Выбрать главу

В общей сложности мне ввели уже пятьдесят миллиграмм морфина, сначала добавляя по два, потом по четыре. На боли это никак не отразилось. Будь я здорова, этого количества наркотика оказалось бы достаточным, чтобы отключить дыхательный центр и убить меня, однако из-за ужасной боли мой организм словно и вовсе не замечал его. Он был не в состоянии справиться с болью.

«Разве это не вредно для ребенка?», – спросила моя мама, когда медсестра вставила в капельницу очередной шприц.

«Возможно», – согласилась я. Честно говоря, я была уже не в состоянии думать в первую очередь о ребенке. Чувствовала себя так, словно очнулась в охваченном пожаром доме, и инстинктивно хотела лишь поскорее оттуда выбраться. Пускай кто-то другой беспокоится обо всех остальных.

* * *

Завязался спор о том, следует ли меня отвезти вниз для проведения компьютерной томографии. Рентгенологи не хотели проводить КТ, так как переживали, что рентгеновские лучи могут нанести вред ребенку. Доктор Джи, в свою очередь, не хотел оперировать без проведения КТ, так как не знал, что можно там увидеть, и, соответственно, не мог планировать заранее. Ничего не происходило, однако это бездействие казалось мне предпочтительней, чем оказаться вдали от врачей в кабинете рентгенологии. Я знала, подобно чувствующему приближение бури по разреженному воздуху человеку, что мое состояние слишком нестабильно.

«Думаю, это ошибка… куда-то меня перевозить. Думаю, я умру, если вы отправите меня вниз», – заклинала я их, задыхаясь от боли.
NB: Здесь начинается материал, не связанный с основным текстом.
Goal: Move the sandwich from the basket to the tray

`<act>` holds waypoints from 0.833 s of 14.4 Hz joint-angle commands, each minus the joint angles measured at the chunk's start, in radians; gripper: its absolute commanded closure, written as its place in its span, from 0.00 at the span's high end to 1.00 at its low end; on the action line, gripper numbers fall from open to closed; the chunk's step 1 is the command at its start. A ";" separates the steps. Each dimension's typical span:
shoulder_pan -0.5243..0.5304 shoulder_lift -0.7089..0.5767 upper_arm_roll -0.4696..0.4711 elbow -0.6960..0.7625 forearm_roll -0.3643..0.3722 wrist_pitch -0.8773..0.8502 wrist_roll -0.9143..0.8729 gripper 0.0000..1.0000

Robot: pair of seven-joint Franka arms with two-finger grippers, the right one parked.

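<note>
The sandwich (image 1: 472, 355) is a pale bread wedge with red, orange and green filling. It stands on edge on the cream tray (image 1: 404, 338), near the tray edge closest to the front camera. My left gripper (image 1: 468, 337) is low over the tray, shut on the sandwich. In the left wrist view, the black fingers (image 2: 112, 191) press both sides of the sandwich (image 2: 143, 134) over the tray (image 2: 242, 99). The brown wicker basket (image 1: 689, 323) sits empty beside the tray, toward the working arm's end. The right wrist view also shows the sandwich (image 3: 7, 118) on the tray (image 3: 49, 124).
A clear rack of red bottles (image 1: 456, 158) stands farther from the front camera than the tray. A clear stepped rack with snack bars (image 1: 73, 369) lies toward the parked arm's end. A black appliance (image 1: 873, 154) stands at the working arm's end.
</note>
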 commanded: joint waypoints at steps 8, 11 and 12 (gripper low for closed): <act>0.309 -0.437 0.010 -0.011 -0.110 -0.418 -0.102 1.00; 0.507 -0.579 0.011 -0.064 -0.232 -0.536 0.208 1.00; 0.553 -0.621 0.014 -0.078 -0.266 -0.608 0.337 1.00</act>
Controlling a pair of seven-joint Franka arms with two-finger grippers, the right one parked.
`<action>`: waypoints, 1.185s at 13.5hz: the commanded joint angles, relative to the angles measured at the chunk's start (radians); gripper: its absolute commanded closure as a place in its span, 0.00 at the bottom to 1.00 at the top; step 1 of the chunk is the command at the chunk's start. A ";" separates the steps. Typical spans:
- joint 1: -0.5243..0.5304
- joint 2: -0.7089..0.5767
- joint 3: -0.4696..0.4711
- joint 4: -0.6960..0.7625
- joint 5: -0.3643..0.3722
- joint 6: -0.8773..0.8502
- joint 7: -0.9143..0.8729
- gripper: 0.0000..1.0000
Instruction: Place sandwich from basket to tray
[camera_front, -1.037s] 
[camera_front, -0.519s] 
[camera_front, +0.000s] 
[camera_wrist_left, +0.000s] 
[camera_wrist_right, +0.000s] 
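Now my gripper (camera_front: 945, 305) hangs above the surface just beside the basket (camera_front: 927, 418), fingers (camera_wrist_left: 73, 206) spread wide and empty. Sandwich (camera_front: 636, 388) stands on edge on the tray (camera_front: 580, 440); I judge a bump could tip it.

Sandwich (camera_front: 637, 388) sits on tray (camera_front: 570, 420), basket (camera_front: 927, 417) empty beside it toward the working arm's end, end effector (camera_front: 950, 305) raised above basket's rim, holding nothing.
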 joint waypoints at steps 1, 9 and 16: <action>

Моя интуиция получила одобрение в виде результатов последних анализов крови. Почти вся моя кровь вытекла куда-то в живот. Я тут же испытала приятное ощущение, которое бывает, когда оказываешься прав, подобно рьяному студенту-медику, разглядевшему верный диагноз, упущенный его наставниками. Я было решила, что это поможет им осознать необходимость срочного проведения операции, выявления причины моей неустранимой боли. Вместо этого, словно по злой иронии, от полученных результатов анализов они стали только еще больше переживать за ребенка и прикатили к моей кровати портативный аппарат УЗИ.

«Не судите строго, – предупредил резидент-акушер, запутавшись ногой в проводах. – Я еще не до конца с ним освоился».

А ему и не нужно было. Тут-то я все еще могла выступить в роли врача. Уже на первых зернистых кадрах я увидела совершенно неподвижные и лишенные пульса крошечные желудочки сердца – словно разделенный на четыре части бассейн, медленно наполняющийся падающим снегом. «Сердцебиения нет». Слова вырвались из меня в мучительном выдохе.

«Не могли бы вы показать мне, где вы это видите?» – спросил он.

Эти слова отозвались эхом во внезапно оказавшемся полым пространстве где-то за моими глазами. Я услышала свой собственный тяжелый вздох и содрогнулась от накатившей боли. Было такое ощущение, словно легкое движение диафрагмы, сопровождающее дыхание, раскрывало едва зажившую рану. Переведя дух, я уставилась на него недоумевающим взглядом. Не могла бы я показать ему, где именно на экране аппарата УЗИ мой мертвый ребенок? Ребенок, чьи невероятно крошечные платьица по-прежнему висели в ожидании в шкафу комнаты для гостей? У меня так и не дошли руки до оборудования детской, однако у нее уже были свои вещи. Маленькие носочки и ползунки. Я только-только начала все подготавливать.

Я почувствовала, как пустота начала заглатывать меня изнутри – это была своего рода задумчивая паника. Ребенок, на которого мы смотрели, – а он был, пускай и ненадолго, вполне реальным и осязаемым – был мертв. Я умирала у всех на глазах, в полной врачей комнате, и никто из них никак не мог принять волевое решение скорее меня спасти.

«Не могли бы вы показать, где вы это видите?»

Я поняла, что резидент в тот момент находился исключительно в альтернативной реальности, где я бы приподнялась с каталки и принялась водить указательным пальцем вокруг совершенно неподвижного сердца в форме идеального эллипса. Меня страшно поразило то, насколько бесчувственной была его просьба. Я была для него словно невидимка.